La sola invarianza in termini reali dell’imposta sostitutiva a carico dei cosiddetti high net worth non residents (Hnwi) – degli individui particolarmente abbienti che fissino in Italia la loro residenza fiscale – avrebbe comportato il passaggio dagli originari 100 mila euro a poco più di 125 mila euro (annui per 15 anni). Difficile quindi attribuire alla decisione del governo di portare l’imposta sostitutiva a 200 mila euro significati particolari, tantomeno quello di spostare genericamente il baricentro della tassazione sui redditi più elevati, rientrando la decisione stessa più nell’ambito della manutenzione ordinaria del sistema che in quello di una sua sostanziale modifica. Del resto, l’imposta sostitutiva in parola, nata nel 2017 per attrarre capitali esteri, a oggi ha interessato circa mille individui e non si può dire che abbia lasciato una traccia di qualche decisivo rilievo nel sistema nonostante i potenziali indubbi vantaggi per contribuenti con specifiche caratteristiche legati, fra l’altro, anche al trattamento particolarmente (eccessivamente) favorevole dei componenti del nucleo familiare diversi dal principale percettore di reddito.  

Gli stessi impatti sul mercato immobiliare milanese – secondo alcuni drogato dall’arrivo degli Hnwi – sembrerebbero essere riconducibili molto di più alle conseguenze della Brexit (e allo spostamento di personale di istituzioni finanziarie nelle capitali europei) che non allo stabilirsi in massa di individui facoltosi nella Penisola.

La realtà è che con la scelta del 2017 l’Italia si è comprensibilmente posta su un terreno su cui altri erano già presenti da qualche tempo o lo sarebbero stati in breve.
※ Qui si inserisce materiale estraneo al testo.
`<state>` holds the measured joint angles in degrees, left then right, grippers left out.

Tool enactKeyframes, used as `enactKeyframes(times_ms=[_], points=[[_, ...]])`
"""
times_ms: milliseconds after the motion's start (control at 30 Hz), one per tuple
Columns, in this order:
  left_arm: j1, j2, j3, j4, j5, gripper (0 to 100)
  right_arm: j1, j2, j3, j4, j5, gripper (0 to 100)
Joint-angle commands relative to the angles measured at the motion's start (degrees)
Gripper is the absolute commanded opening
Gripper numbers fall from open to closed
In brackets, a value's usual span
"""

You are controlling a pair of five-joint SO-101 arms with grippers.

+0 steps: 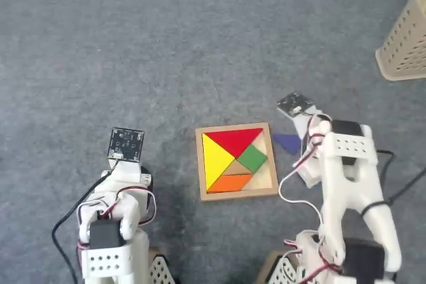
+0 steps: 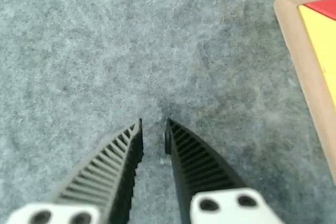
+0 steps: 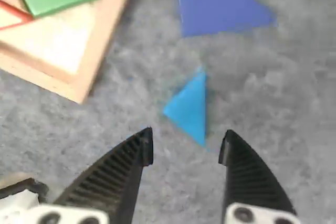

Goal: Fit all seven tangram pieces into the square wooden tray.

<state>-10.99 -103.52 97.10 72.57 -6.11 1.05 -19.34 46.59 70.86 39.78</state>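
Hovering by light-blue triangle [image 3: 188, 109], right hand [image 3: 189, 131] spread; left hand [image 2: 153, 123] barely ajar over grey felt [image 2: 79, 51]

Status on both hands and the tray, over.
Right hand open above light blue triangle. Left hand slightly open, empty, beside tray. Dark blue piece also outside tray.

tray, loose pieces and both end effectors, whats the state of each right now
tray: partly filled, bare spots left
dark blue triangle: flat on carpet, outside tray
light blue triangle: flat on carpet, outside tray
left end effector: slightly open, empty
right end effector: open, empty
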Motion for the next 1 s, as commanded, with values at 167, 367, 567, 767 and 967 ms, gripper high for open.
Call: enactKeyframes(times_ms=[167,367,567,767,967], points=[[0.2,-1.2,-0.6,0.0,0.4,7,-3.0,13.0,-5.6,-5.5,0.4,21.0],[0.2,-1.2,-0.6,0.0,0.4,7,1.4,19.8,-10.0,-7.5,0.4,21.0],[0.1,-1.2,-0.6,0.0,0.4,7,1.9,23.4,-12.5,-7.5,0.4,16.7],[0.1,-1.2,-0.6,0.0,0.4,7,2.0,23.5,-15.8,-7.0,-4.0,0.8],[0.1,-1.2,-0.6,0.0,0.4,7,1.2,23.4,-25.8,-2.1,-12.0,0.6]])
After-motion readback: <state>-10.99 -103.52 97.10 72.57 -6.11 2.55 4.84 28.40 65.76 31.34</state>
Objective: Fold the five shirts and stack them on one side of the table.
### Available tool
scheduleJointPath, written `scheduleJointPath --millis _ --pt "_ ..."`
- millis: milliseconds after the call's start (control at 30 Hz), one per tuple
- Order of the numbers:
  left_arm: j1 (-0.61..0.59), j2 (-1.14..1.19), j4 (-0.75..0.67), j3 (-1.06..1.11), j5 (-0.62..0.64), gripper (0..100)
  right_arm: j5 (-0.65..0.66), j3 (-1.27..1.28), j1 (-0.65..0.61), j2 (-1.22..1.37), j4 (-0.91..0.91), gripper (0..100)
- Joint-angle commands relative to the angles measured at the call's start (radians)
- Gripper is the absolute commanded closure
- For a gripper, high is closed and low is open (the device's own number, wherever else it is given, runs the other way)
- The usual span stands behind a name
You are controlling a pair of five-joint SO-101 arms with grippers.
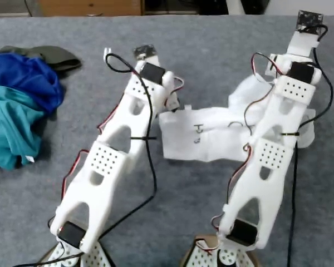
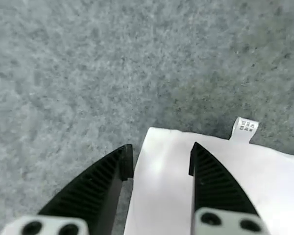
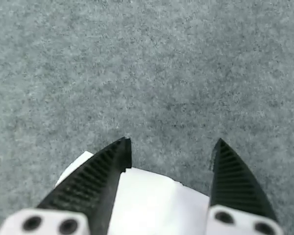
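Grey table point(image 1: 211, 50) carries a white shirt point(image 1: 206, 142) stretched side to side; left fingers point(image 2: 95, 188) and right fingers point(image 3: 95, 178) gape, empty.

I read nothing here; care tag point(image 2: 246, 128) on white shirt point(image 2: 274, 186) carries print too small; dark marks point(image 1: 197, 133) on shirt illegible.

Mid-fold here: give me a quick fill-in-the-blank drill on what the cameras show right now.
1. The shirt lying between the two arms is ____.
2. The left gripper, over that shirt's corner, is ____, not shut.
3. In the high view, the pile of unfolded shirts lies toward the ____ edge.
4. The table cover is ____.
Missing words: white; open; left; gray.
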Motion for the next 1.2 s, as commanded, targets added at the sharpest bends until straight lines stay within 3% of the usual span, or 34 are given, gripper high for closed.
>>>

Il Portogallo, per esempio, già dal 2009. La Grecia dal 2020. In qualche misura la Francia nel 2018. E, forse, soprattutto il Regno Unito che peraltro, a seguito dello scandalo che ha investito la moglie dell’ex premier britannico Rishi Sunak, dovrebbe abbandonare il campo a partire dal 2025 (rendendo così l’Italia una destinazione interessante per alcuni suoi facoltosi contribuenti). Ma non è detto che questa modalità di attrazione dei capitali esteri abbia davanti a sé un brillante futuro. L’imposta di solidarietà sui grandi patrimoni introdotta, in via temporanea dalla Spagna nel 2022 e ormai sostanzialmente permanente, è applicabile – in aggiunta alla patrimoniale ordinaria – anche ai patrimoni degli individui non residenti pari o superiori ai 3 milioni di euro. Non sarebbe poi così strano se la scelta spagnola facesse tendenza e se il fisco dei paesi di origine degli Hnwi recuperasse per questa via in tutto, in parte (o anche in eccesso) il gettito perso. Muoversi per ridurre il carico fiscale può anche essere una scelta saggia, purché – con Eugenio Montale – si sia certi di non lasciarsi nulla alle spalle. Per altro verso, sarebbe veramente ironico se per attrarre il capitale altrui si aprisse la strada a una tassazione addizionale dei capitali domestici.